Le laboratoire européen de physique des particules est l'une des plus grandes institutions scientifiques au monde. Ce qui en fait une cible de choix. Pour se protéger tout en tenant compte des attentes de ses utilisateurs, le CERN mise sur les principes de la défense en profondeur.

PublicitéPeu d'institutions de recherche au monde ont l'envergure du CERN. Fondé en 1954 par douze pays européens, le laboratoire européen pour la physique des particules est situé à Meyrin, dans le canton de Genève, en Suisse, bien que ses installations s'étendent le long de la frontière franco-suisse. Parmi elles figure le Grand collisionneur de hadrons (LHC), le plus grand accélérateur de particules au monde. La collaboration internationale est au coeur de son activité : plus de 3 500 personnes y travaillent en permanence. Cette petite ville compte jusqu'à 17 000 habitants si l'on inclut le personnel scientifique d'environ 950 institutions issues de plus de 80 pays, qui collaborent aux projets du centre ou y ont collaboré en 2024. Dans cet écosystème unique, la gestion des risques informatiques représente un défi à la hauteur de l'importance de l'institution.

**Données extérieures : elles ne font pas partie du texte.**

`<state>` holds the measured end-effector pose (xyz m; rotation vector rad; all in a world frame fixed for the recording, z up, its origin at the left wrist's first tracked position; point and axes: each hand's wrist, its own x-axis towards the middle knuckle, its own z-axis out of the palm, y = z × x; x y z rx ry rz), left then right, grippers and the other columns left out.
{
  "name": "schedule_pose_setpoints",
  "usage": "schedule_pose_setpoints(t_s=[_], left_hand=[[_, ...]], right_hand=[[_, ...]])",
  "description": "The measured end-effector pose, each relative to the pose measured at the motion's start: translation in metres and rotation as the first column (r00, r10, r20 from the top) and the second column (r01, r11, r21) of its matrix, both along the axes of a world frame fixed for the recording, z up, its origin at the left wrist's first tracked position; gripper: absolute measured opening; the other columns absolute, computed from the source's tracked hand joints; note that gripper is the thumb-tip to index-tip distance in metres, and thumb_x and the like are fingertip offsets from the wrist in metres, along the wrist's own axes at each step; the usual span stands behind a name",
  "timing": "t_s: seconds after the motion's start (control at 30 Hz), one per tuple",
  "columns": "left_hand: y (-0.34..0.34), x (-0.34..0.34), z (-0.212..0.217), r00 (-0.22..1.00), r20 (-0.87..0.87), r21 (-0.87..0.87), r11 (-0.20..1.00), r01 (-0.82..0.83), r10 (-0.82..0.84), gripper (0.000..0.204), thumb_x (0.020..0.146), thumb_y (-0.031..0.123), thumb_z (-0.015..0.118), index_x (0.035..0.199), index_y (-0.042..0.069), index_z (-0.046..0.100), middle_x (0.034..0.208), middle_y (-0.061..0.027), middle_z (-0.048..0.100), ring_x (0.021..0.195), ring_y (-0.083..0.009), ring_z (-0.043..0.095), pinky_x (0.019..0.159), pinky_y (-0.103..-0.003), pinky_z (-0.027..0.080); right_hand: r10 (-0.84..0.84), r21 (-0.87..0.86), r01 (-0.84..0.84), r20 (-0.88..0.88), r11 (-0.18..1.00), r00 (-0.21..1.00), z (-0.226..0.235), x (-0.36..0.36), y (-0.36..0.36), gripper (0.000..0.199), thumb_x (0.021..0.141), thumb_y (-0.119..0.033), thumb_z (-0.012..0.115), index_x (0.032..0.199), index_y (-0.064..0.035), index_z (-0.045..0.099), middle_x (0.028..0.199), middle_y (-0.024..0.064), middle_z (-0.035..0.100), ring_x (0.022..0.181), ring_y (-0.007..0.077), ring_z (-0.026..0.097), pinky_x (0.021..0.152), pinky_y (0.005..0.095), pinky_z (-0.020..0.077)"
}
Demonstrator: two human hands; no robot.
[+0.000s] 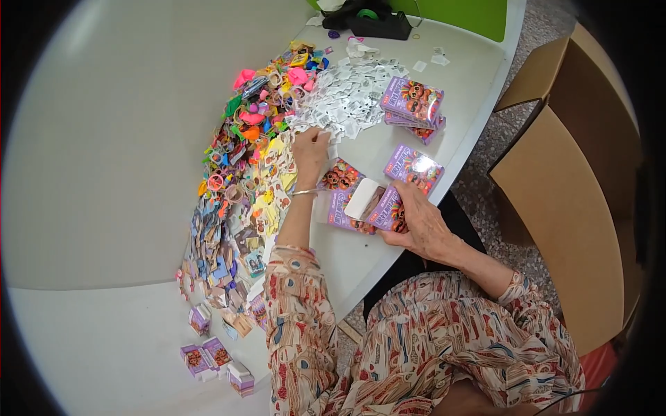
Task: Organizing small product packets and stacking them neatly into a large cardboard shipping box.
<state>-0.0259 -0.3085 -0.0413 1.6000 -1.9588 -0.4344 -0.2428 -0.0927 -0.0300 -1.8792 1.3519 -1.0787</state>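
A small purple box [389, 208] with a white top flap standing open is gripped in my right hand [424, 225], near the table's front edge. My left hand [310, 154] reaches to the near edge of a heap of small white printed paper slips [354, 90], fingers bent down and pressed together. What they pinch, if anything, is hidden. Beside that hand spreads a band of yellow and cream printed pieces [270, 184]. Purple boxes [340, 175] lie under and beside the held box, and another purple box [415, 168] rests to its right.
Stacked purple boxes [414, 100] stand farther back. Colourful small plastic toys [243, 132] run along the wall, with blue-grey packets [211, 239] nearer. Several small boxes [205, 355] lie at lower left. A black tape dispenser [381, 26] sits at the back; an open cardboard carton [569, 222] is on the right.
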Motion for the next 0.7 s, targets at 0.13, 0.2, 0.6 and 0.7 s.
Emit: schedule_pose_setpoints(t_s=[0.13, 0.2, 0.6, 0.7], left_hand=[[0.036, -0.014, 0.050, 0.919, -0.392, 0.226, 0.973, 0.050, 0.044, 0.016, 0.086, 0.015, 0.066, 0.092, 0.000, 0.068, 0.072, 0.0018, 0.061, 0.065, -0.0057, 0.056, 0.056, -0.020, 0.041], [0.060, -0.026, 0.073, 0.835, -0.545, 0.284, 0.953, 0.105, 0.070, 0.016, 0.086, 0.014, 0.067, 0.096, 0.001, 0.067, 0.075, 0.0007, 0.063, 0.067, -0.0062, 0.057, 0.058, -0.020, 0.042], [0.157, -0.035, 0.097, 0.947, -0.181, 0.061, 0.958, 0.279, -0.264, 0.018, 0.084, 0.006, 0.066, 0.102, 0.001, 0.065, 0.086, -0.0076, 0.065, 0.069, -0.0133, 0.060, 0.064, -0.026, 0.048], [0.165, -0.033, 0.099, 0.947, -0.190, -0.038, 0.965, 0.258, -0.261, 0.014, 0.083, 0.004, 0.066, 0.096, -0.001, 0.066, 0.084, -0.0097, 0.065, 0.068, -0.0155, 0.061, 0.061, -0.027, 0.048]], right_hand=[[-0.043, 0.012, 0.043, -0.016, 0.999, 0.999, -0.003, -0.004, -0.001, 0.081, 0.070, -0.025, 0.077, 0.131, 0.0012, 0.032, 0.114, 0.0251, 0.050, 0.105, 0.0412, 0.054, 0.090, 0.0448, 0.0457], [-0.074, 0.023, 0.074, -0.017, 0.997, 0.997, -0.001, -0.008, -0.002, 0.081, 0.070, -0.027, 0.077, 0.132, 0.0018, 0.032, 0.113, 0.0251, 0.051, 0.104, 0.0411, 0.054, 0.089, 0.0449, 0.0460], [-0.029, 0.046, 0.032, -0.054, 0.998, 0.998, 0.005, 0.005, -0.002, 0.081, 0.071, -0.032, 0.077, 0.130, 0.0026, 0.034, 0.112, 0.0240, 0.053, 0.102, 0.0398, 0.056, 0.085, 0.0443, 0.0473], [-0.035, 0.004, 0.036, -0.045, 0.999, 0.998, 0.003, 0.007, 0.000, 0.081, 0.070, -0.031, 0.077, 0.130, 0.0027, 0.034, 0.113, 0.0240, 0.053, 0.103, 0.0399, 0.056, 0.085, 0.0438, 0.0474]])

« Le principal problème, c'est que nous gérons une organisation immense, explique Stefan Lüders, le RSSI du CERN. Nous sommes l'un des plus importants instituts de recherche en physique des particules au monde. Nous menons des recherches pointues et passionnantes, ce qui fait de nous une cible pour les attaques de différentes communautés ». Et d'énumérer plusieurs de ces menaces potentielles : les pirates informatiques amateurs ou les hackers aux connaissances rudimentaires, qui représentent néanmoins un risque potentiel pour la sécurité ; les rançongiciels ou l'exfiltration de données ; le sabotage des travaux du CERN ; l'espionnage ; et les attaques de groupes criminels cherchant à s'infiltrer via des ordinateurs ou divers appareils.

Vaste surface d'attaque

« C'est là que le facteur humain entre en jeu. Car nous avons une communauté de chercheurs très vaste, hétérogène et en constante évolution. De nombreux physiciens rejoignent l'organisation chaque année. Ils viennent faire leur doctorat, mènent des recherches au CERN, puis partent », explique-t-il, soulignant la difficulté de « prendre soin de cette communauté d'utilisateurs. L'autre défi est le monde flexible et en constante évolution des technologies de l'information. » À cela s'ajoutent la programmation - l'importance des bibliothèques open source, leur sécurité, etc. - et l'intelligence artificielle. Plus l'IA se perfectionne, plus la probabilité de rencontrer des attaques pilotées par l'IA est élevée.

Partant de ce constat, comment garantir la mise en oeuvre efficace des initiatives de cybersécurité sans perturber le travail scientifique ? « C'est impossible, tranche le RSSI. La cybersécurité est contraignante. Il faut bien l'admettre. » Stefan Lüders compare cela au fait de verrouiller sa porte d'entrée ou d'utiliser un code PIN pour retirer de l'argent à un distributeur automatique : c'est peut-être agaçant, mais nécessaire. « Nous essayons d'expliquer à notre communauté pourquoi des mesures de sécurité sont nécessaires, explique-t-il. Et si nous ajustons nos mesures de sécurité à notre environnement, elles sont adoptées. Certes, cela complexifie légèrement la recherche, mais de façon marginale. »

Publicité« Un enjeu éminemment sociologique »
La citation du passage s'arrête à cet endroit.